▸ Directions
Copy all the lines of the data that include the word "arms".

▸ Source material
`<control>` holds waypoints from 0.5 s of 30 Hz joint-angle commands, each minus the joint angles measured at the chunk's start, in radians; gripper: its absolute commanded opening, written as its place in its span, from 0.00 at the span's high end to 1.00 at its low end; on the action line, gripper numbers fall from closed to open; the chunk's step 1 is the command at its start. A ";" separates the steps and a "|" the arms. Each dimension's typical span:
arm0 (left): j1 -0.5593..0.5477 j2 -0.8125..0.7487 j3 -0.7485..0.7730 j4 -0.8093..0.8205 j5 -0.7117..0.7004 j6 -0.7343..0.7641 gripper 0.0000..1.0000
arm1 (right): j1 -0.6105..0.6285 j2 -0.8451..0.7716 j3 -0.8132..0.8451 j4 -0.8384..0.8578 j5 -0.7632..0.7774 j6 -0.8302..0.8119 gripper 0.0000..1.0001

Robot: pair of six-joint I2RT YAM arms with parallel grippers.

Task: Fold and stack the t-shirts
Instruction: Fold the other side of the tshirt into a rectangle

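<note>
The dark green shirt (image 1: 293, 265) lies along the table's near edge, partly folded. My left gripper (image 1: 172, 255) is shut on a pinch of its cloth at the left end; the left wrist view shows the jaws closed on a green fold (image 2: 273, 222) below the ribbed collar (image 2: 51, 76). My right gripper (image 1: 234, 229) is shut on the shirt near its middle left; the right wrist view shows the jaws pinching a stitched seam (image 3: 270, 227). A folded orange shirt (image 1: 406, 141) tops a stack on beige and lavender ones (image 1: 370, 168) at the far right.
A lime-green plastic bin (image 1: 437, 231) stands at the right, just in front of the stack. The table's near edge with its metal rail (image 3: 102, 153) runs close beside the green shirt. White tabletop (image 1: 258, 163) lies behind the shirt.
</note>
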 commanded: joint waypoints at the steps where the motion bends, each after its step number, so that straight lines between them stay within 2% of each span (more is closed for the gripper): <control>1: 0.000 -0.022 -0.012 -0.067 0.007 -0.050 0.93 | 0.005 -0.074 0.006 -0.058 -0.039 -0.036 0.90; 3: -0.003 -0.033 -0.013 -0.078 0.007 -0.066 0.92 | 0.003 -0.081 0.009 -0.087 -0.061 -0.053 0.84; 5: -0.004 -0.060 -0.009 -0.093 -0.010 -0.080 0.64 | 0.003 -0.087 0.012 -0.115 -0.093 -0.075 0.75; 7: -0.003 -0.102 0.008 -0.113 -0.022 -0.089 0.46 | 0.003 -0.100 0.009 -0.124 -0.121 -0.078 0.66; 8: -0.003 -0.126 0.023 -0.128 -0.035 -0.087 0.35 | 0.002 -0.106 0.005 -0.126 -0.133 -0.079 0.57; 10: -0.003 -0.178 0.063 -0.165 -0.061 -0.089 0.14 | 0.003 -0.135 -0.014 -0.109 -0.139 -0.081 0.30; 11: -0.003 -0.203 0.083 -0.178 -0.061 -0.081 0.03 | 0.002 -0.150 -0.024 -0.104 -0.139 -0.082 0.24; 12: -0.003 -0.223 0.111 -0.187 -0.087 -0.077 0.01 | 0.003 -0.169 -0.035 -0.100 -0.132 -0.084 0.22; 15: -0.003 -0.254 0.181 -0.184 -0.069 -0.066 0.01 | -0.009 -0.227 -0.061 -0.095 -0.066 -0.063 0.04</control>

▸ Output for this exercise
`<control>` holds waypoints from 0.5 s of 30 Hz joint-angle commands, each minus the joint angles measured at the chunk's start, in radians; gripper: its absolute commanded opening, written as its place in its span, from 0.00 at the span's high end to 1.00 at its low end; on the action line, gripper numbers fall from closed to open; the chunk's step 1 is the command at its start. A ";" separates the steps and a "|" the arms. Each dimension's typical span:
Robot: pair of six-joint I2RT YAM arms with parallel grippers.

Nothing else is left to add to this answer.